Mahkemece verilen 29/03/2013 tarihli ilk kararda, anılan raporlar hükme esas alınarak; davanın kısmen kabulü ile 11.137,77 TL geçici iş göremezlik zararı, 23.519,24 TL sürekli iş göremezlik zararı ve 2.000,00 TL manevi tazminatın davalı ..."ndan tahsiline hükmedilmiştir. Bu karar davalının temyizi üzerine, Dairemizce 12/06/2014 gün, 2014/8152 esas, 2014/9849 karar sayılı ilamla ceza yargılaması sırasında alınan rapor ile eldeki dosyada alınan raporun çelişmesi nedeniyle, çelişkiyi gidermek için üç kişilik bilirkişi heyetinden rapor alınması gerektiği gerekçesiyle bozulmuştur.
Mahkemece, bozma ilamına uyularak alınan Adli Tıp Kurumu 3. İhtisas Kurulu"nun 16/12/2015 tarihli raporunda; davacının olay nedeniyle %15 oranında meslekte kazanma gücünden kaybetmiş sayılacağı, iyileşme (geçici iş göremezlik) süresinin olay tarihinden itibaren 6 ay olduğu mütalaa edilmiştir. Yine bozma sonrası alınan 18/04/2016 tarihli kusur raporunda, davacının %20, davalı ..."nun %40, ihbar olunan ..."ün %40 oranında kusurlu olduğu belirtilmiştir.
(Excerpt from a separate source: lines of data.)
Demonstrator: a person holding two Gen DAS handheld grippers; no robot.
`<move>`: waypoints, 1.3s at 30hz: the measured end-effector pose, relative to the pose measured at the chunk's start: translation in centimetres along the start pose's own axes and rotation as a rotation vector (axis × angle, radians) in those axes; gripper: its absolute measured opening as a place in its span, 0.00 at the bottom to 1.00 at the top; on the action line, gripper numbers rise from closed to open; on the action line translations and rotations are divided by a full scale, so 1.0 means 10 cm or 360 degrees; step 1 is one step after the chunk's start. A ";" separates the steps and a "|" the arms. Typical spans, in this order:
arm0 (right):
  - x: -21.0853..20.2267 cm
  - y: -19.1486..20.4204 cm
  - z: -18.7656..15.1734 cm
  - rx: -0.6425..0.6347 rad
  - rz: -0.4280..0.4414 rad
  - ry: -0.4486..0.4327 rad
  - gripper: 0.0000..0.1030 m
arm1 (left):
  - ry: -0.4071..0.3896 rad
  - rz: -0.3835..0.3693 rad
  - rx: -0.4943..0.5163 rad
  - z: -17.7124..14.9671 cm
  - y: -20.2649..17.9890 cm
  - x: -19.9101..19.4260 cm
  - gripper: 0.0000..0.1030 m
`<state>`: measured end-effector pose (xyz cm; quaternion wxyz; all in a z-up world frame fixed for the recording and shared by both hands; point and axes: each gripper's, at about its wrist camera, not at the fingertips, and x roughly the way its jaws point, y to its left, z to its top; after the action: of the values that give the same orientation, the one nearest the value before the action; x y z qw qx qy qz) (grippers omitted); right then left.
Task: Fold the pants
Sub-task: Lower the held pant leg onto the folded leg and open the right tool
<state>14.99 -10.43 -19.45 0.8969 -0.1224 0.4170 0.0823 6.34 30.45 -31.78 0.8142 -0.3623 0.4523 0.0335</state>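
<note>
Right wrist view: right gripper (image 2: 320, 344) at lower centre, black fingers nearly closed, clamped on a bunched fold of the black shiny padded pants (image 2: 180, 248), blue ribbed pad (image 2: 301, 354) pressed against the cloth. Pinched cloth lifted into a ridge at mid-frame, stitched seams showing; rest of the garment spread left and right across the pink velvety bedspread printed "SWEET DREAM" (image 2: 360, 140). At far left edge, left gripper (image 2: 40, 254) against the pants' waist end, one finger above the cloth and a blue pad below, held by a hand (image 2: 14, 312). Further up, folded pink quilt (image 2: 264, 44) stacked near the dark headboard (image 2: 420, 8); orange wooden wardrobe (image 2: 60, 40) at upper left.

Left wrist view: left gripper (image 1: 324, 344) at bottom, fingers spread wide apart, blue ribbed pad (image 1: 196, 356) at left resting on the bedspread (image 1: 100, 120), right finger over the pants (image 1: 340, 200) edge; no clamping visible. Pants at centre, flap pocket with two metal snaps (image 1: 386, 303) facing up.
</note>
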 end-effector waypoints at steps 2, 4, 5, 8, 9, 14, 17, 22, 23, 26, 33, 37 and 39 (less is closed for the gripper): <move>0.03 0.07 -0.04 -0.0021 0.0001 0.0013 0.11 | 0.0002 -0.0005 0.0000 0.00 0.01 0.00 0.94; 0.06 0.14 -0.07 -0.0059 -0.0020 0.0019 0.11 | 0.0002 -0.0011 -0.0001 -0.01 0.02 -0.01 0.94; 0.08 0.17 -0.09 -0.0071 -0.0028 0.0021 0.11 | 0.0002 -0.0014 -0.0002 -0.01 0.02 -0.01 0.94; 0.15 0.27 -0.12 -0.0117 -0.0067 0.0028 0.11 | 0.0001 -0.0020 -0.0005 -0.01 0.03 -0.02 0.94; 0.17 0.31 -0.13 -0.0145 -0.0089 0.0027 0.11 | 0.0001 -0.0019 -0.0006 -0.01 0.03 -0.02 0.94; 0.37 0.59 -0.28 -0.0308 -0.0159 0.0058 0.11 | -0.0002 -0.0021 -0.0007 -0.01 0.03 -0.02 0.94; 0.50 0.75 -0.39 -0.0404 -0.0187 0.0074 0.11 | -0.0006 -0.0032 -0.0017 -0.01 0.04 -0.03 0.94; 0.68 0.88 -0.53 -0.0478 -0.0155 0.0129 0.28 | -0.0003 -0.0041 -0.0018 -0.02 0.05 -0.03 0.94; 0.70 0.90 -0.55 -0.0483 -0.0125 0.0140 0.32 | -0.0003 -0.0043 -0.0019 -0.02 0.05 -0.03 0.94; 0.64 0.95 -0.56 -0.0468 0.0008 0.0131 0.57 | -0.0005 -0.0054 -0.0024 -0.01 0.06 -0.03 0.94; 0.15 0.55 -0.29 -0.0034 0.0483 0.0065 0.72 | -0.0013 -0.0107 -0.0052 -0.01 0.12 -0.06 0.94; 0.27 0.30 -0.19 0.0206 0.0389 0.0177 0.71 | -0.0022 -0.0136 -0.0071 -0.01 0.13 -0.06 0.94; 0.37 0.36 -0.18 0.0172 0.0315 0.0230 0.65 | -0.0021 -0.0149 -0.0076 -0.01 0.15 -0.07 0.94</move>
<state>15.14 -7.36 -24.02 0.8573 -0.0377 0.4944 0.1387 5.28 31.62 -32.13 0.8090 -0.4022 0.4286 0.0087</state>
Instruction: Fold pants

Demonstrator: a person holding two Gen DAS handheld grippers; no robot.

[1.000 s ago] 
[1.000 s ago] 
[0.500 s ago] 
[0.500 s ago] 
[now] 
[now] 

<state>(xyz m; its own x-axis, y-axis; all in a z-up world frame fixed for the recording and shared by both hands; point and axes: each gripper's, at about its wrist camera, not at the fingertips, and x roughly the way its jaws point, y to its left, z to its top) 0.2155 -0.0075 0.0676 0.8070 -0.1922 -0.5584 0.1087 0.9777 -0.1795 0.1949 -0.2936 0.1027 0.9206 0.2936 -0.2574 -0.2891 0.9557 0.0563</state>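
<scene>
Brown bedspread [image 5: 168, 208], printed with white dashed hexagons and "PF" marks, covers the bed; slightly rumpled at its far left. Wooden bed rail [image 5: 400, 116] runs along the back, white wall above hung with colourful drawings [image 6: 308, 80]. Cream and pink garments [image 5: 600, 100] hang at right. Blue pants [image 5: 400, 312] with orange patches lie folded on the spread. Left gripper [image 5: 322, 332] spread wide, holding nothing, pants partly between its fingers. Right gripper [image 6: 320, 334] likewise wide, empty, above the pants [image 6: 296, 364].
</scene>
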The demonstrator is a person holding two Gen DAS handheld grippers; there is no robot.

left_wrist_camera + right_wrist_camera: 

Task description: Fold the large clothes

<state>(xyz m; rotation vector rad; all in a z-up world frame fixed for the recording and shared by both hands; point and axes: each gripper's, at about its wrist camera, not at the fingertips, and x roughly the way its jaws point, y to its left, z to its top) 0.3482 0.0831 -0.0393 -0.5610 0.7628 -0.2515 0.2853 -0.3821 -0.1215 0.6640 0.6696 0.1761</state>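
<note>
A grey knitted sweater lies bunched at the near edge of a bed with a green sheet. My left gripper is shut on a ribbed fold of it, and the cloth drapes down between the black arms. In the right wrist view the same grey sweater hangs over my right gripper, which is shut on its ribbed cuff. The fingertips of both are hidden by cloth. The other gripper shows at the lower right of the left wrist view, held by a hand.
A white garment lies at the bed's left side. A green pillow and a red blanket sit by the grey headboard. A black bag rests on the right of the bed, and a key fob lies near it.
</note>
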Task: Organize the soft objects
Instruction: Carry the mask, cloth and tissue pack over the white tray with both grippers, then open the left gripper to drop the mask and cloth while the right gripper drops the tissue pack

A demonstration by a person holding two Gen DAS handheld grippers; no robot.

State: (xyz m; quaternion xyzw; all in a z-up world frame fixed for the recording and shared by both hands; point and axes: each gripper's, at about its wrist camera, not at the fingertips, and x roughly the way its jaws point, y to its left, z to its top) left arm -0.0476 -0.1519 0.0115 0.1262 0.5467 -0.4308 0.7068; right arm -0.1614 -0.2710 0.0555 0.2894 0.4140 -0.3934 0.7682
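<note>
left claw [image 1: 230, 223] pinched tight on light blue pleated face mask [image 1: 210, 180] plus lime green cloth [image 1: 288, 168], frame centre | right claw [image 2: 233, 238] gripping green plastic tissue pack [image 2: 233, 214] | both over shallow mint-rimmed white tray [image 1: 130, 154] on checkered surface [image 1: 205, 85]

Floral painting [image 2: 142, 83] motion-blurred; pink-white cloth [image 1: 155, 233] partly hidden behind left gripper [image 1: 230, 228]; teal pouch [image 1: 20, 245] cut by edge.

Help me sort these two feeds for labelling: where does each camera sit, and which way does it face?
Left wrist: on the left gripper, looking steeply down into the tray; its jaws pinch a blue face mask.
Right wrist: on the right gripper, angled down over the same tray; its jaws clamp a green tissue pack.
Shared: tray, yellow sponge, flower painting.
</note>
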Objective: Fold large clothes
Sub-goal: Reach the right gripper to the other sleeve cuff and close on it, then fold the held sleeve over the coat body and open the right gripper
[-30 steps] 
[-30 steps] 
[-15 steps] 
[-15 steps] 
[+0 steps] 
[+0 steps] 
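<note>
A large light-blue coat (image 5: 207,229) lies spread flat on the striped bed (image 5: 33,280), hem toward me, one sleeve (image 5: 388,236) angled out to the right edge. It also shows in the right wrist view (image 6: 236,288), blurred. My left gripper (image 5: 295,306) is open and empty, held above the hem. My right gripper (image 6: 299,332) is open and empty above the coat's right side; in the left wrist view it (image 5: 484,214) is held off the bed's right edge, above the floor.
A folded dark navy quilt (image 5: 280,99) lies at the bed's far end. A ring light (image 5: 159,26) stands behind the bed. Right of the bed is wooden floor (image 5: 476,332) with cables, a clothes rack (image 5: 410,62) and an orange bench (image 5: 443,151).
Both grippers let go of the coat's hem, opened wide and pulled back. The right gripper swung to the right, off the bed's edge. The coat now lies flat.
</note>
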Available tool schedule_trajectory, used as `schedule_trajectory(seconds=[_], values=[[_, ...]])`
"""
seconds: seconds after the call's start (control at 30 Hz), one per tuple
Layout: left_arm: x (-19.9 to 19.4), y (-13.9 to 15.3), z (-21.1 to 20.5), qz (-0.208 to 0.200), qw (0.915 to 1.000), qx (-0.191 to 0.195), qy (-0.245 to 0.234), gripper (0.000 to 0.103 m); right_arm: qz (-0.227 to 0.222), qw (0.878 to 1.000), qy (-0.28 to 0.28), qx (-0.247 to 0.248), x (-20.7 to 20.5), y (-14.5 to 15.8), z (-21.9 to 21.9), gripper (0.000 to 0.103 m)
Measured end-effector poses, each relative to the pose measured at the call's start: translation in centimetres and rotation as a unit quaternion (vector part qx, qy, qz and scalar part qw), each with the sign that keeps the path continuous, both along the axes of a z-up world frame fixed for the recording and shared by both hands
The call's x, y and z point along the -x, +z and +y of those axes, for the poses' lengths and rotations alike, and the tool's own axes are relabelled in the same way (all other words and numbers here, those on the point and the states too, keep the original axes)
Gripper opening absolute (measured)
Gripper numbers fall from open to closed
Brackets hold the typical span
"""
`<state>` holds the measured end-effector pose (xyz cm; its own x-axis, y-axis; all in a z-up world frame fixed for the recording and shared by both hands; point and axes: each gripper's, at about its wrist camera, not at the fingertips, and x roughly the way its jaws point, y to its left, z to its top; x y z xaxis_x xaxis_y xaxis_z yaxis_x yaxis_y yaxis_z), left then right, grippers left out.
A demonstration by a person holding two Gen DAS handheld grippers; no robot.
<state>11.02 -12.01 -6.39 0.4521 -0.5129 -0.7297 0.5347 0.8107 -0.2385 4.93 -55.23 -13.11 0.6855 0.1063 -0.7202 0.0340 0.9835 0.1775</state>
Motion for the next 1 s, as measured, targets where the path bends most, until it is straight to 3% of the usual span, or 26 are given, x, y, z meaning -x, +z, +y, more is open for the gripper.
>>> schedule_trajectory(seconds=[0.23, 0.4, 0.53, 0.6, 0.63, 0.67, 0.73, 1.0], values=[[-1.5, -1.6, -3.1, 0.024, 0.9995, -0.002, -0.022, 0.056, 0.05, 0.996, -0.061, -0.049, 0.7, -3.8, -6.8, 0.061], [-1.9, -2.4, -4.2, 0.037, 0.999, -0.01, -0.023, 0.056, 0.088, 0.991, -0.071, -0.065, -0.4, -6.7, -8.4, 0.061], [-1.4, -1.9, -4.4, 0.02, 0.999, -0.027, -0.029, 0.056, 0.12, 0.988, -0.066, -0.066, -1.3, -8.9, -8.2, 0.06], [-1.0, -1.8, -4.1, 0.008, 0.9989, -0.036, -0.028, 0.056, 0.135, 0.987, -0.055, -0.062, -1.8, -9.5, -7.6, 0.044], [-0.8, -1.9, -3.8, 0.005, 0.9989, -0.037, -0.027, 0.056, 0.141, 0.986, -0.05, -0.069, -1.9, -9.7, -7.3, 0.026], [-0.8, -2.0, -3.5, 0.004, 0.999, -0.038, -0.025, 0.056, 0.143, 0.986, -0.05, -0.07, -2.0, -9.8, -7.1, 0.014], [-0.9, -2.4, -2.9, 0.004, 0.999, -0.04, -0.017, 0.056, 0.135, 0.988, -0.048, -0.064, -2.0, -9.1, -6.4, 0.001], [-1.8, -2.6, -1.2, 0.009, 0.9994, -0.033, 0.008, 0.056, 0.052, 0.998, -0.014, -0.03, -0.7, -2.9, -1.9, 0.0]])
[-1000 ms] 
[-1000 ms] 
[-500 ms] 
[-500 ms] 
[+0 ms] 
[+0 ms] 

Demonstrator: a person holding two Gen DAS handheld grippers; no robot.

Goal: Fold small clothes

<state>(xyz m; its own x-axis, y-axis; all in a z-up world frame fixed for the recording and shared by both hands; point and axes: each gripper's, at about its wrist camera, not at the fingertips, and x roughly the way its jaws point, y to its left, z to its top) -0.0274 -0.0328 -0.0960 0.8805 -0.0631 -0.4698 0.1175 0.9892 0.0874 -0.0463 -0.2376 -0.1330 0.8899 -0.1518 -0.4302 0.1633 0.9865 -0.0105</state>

Mahkemenin ilk kararı, davacı tarafından temyiz edilmemiş olup, davacının %5"lik maluliyet oranı yönünden davalı yararına usuli kazanılmış hak oluşmuştur. Davacının geçici iş göremezlik süresi ise, bozma ilamı sonrası alınan raporda 6 ay olarak tespit edilmiş ve zarar 7.688,61 TL olarak hesaplanmıştır. Öte yandan, bozma ilamına uyularak alınan kusur raporunda, davacının %20 oranında kusurlu olduğu belirlenmiştir. Gerek 6 aylık geçici iş göremezlik zararından, gerekse %5 maluliyete göre hesaplanmış olan 23.519,24 TL sürekli iş göremezlik zararından, davacının kusuru oranında indirim yapılarak karar verilmesi gerekirken, bozma ilamı öncesi verilen kararda hüküm altına alınan tazminat miktarlarının aynen kabulüne karar verilmesi doğru değildir. Kararın, açıklanan nedenlerle davalı ... yararına bozulması gerekmiştir.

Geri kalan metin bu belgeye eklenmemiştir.